Exercise: Repeat each line of the listing exactly as written.

Data extract:

--- --- ---

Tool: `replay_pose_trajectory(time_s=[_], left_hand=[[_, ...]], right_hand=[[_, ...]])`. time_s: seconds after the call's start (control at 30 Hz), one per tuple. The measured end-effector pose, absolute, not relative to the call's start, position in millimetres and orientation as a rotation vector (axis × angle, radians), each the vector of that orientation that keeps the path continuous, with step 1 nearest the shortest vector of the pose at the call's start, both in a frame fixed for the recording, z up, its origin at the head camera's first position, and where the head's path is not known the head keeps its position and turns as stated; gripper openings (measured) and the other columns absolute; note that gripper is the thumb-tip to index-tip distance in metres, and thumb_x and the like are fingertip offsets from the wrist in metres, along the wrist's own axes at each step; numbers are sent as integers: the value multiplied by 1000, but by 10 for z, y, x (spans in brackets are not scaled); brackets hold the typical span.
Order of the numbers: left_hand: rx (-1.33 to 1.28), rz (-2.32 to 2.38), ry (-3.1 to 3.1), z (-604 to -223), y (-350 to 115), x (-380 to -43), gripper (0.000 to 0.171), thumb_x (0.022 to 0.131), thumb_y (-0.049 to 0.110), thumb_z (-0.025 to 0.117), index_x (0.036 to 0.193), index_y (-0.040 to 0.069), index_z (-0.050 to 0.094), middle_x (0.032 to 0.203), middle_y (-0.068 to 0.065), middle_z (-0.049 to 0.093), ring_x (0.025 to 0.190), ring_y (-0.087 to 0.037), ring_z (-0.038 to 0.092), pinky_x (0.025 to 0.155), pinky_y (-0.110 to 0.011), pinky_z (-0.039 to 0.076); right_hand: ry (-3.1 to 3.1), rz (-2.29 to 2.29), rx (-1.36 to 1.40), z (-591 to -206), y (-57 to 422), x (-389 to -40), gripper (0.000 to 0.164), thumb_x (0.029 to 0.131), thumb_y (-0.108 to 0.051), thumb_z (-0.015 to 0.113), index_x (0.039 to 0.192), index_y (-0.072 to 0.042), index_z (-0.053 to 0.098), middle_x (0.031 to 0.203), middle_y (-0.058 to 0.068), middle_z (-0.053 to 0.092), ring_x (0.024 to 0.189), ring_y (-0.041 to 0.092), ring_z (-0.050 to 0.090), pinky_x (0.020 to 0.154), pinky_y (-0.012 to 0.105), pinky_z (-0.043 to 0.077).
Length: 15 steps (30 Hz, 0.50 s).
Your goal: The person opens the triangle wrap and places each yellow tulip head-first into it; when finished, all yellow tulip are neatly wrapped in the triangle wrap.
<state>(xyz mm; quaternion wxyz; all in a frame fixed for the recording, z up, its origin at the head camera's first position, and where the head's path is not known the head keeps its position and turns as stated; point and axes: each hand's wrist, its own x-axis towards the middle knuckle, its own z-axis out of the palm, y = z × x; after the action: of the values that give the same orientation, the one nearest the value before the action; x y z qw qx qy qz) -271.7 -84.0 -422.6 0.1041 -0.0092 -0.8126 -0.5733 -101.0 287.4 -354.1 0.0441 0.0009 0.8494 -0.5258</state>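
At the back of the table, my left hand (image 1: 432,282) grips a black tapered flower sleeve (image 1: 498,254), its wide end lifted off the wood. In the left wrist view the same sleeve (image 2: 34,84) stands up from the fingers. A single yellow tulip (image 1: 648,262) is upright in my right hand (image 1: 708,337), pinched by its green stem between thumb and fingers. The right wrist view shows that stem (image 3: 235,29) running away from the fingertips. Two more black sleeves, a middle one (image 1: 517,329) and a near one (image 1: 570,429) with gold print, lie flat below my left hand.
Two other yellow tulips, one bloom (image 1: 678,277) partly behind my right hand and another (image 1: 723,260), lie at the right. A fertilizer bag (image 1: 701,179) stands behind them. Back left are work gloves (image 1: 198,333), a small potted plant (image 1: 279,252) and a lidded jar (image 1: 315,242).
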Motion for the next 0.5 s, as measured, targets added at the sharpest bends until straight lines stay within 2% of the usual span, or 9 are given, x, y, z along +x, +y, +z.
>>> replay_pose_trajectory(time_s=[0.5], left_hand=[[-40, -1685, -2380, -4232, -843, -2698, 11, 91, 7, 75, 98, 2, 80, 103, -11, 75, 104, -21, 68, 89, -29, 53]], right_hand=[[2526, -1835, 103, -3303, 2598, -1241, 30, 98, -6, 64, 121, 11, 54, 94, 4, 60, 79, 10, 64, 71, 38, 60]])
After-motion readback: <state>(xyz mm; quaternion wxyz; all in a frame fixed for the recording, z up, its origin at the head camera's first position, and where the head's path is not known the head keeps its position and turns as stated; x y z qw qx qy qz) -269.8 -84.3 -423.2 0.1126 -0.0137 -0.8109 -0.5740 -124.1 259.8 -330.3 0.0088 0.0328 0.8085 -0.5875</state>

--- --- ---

Solution to the exercise:
Tool: `replay_pose_trajectory(time_s=[_], left_hand=[[_, ...]], right_hand=[[_, ...]])`. time_s: seconds after the call's start (control at 30 Hz), one per tuple. The measured end-effector pose, absolute, not relative to the call's start, position in millimetres and orientation as a rotation vector (axis × angle, radians), each the vector of that orientation that keeps the path continuous, with step 1 nearest the shortest vector of the pose at the call's start, both in a frame fixed for the recording, z up, its origin at the head camera's first position, and where the head's path is not known the head keeps its position and turns as stated; gripper openings (measured) and the other columns absolute; note that gripper is the thumb-tip to index-tip distance in metres, and thumb_x and the like are fingertip offsets from the wrist in metres, along the wrist's own axes at each step; numbers are sent as integers: the value multiplied by 1000, but by 10 for z, y, x (spans in brackets are not scaled); brackets hold the typical span.
Order of the numbers: left_hand: rx (-1.33 to 1.28), rz (-2.32 to 2.38), ry (-3.1 to 3.1), z (-604 to -223), y (-350 to 115), x (-380 to -43), gripper (0.000 to 0.171), thumb_x (0.022 to 0.131), thumb_y (-0.049 to 0.110), thumb_z (-0.025 to 0.117), index_x (0.036 to 0.193), index_y (-0.040 to 0.069), index_z (-0.050 to 0.094), middle_x (0.032 to 0.203), middle_y (-0.068 to 0.065), middle_z (-0.049 to 0.093), ring_x (0.025 to 0.190), ring_y (-0.087 to 0.037), ring_z (-0.038 to 0.092), pinky_x (0.025 to 0.155), pinky_y (-0.110 to 0.011), pinky_z (-0.039 to 0.076); right_hand: ry (-3.1 to 3.1), rz (-2.29 to 2.29), rx (-1.36 to 1.40), z (-591 to -206), y (-57 to 422), x (-389 to -40), gripper (0.000 to 0.164), thumb_x (0.029 to 0.131), thumb_y (-0.108 to 0.051), thumb_z (-0.015 to 0.113), index_x (0.039 to 0.192), index_y (-0.072 to 0.042), index_z (-0.053 to 0.098), middle_x (0.031 to 0.203), middle_y (-0.058 to 0.068), middle_z (-0.053 to 0.092), ring_x (0.024 to 0.189), ring_y (-0.041 to 0.092), ring_z (-0.050 to 0.090), pinky_x (0.020 to 0.154), pinky_y (-0.012 to 0.105), pinky_z (-0.043 to 0.077).
Length: 15 steps (30 Hz, 0.50 s).
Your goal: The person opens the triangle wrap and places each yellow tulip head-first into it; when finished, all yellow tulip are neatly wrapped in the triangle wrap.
<state>(xyz mm; quaternion wxyz; all in a frame fixed for the recording, z up, its origin at the head camera's first position, and where the head's path is not known the head keeps its position and turns as stated; point and axes: each hand's wrist, its own x-axis towards the middle knuckle, its own z-axis out of the palm, y = z × x; after the action: of the values that give the same orientation, the one nearest the value before the action; x y z qw qx qy qz) -271.7 -84.0 -422.6 0.1041 -0.0092 -0.8126 -0.5733 -101.0 287.4 -354.1 0.0441 0.0009 0.8494 -0.5258</state>
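At the back of the table, my left hand (image 1: 432,282) grips a black tapered flower sleeve (image 1: 498,254), its wide end lifted off the wood. In the left wrist view the same sleeve (image 2: 34,84) stands up from the fingers. A single yellow tulip (image 1: 648,262) is upright in my right hand (image 1: 708,337), pinched by its green stem between thumb and fingers. The right wrist view shows that stem (image 3: 235,29) running away from the fingertips. Two more black sleeves, a middle one (image 1: 517,329) and a near one (image 1: 570,429) with gold print, lie flat below my left hand.
Two other yellow tulips, one bloom (image 1: 678,277) partly behind my right hand and another (image 1: 723,260), lie at the right. A fertilizer bag (image 1: 701,179) stands behind them. Back left are work gloves (image 1: 198,333), a small potted plant (image 1: 279,252) and a lidded jar (image 1: 315,242).
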Motion for the next 0.5 s, as measured, targets added at the sharpest bends until straight lines stay within 2% of the usual span, or 9 are given, x, y, z along +x, +y, +z.
>>> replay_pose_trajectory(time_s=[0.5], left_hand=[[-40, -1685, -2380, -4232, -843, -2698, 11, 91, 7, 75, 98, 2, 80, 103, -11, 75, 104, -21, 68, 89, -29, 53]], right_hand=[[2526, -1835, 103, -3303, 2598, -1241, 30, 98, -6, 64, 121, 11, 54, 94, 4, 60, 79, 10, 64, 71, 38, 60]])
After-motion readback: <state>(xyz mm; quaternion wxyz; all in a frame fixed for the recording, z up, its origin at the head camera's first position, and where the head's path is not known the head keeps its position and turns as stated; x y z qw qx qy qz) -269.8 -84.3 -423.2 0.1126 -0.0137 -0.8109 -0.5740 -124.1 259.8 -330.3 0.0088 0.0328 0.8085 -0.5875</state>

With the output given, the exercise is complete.